**WHAT IS BEING ASKED**
All of the data beneath this instruction is to be transcribed word for word.

**DATA EXCERPT**
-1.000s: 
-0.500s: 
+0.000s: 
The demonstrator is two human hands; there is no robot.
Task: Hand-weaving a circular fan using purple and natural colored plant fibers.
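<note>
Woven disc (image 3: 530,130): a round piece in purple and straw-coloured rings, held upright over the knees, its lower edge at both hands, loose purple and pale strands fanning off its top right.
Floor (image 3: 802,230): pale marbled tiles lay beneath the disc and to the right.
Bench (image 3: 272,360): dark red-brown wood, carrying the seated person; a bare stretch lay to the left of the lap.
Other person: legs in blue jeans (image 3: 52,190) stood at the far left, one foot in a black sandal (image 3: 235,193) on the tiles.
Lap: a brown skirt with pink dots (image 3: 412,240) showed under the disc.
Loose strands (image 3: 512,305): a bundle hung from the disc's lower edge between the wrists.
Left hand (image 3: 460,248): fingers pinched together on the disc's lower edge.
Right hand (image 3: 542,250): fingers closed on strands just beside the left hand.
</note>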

**RESULT OF THIS EXERCISE**
-1.000s: 
-0.500s: 
+0.000s: 
The demonstrator is two human hands; there is no robot.
Task: Hand-weaving a circular fan using purple and natural colored plant fibers.
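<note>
Woven disc (image 3: 530,130): a round piece in purple and straw-coloured rings, held upright over the knees, its lower edge at both hands, loose purple and pale strands fanning off its top right.
Floor (image 3: 802,230): pale marbled tiles lay beneath the disc and to the right.
Bench (image 3: 272,360): dark red-brown wood, carrying the seated person; a bare stretch lay to the left of the lap.
Other person: legs in blue jeans (image 3: 52,190) stood at the far left, one foot in a black sandal (image 3: 235,193) on the tiles.
Lap: a brown skirt with pink dots (image 3: 412,240) showed under the disc.
Loose strands (image 3: 512,305): a bundle hung from the disc's lower edge between the wrists.
Left hand (image 3: 460,248): fingers pinched together on the disc's lower edge.
Right hand (image 3: 542,250): fingers closed on strands just beside the left hand.
</note>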

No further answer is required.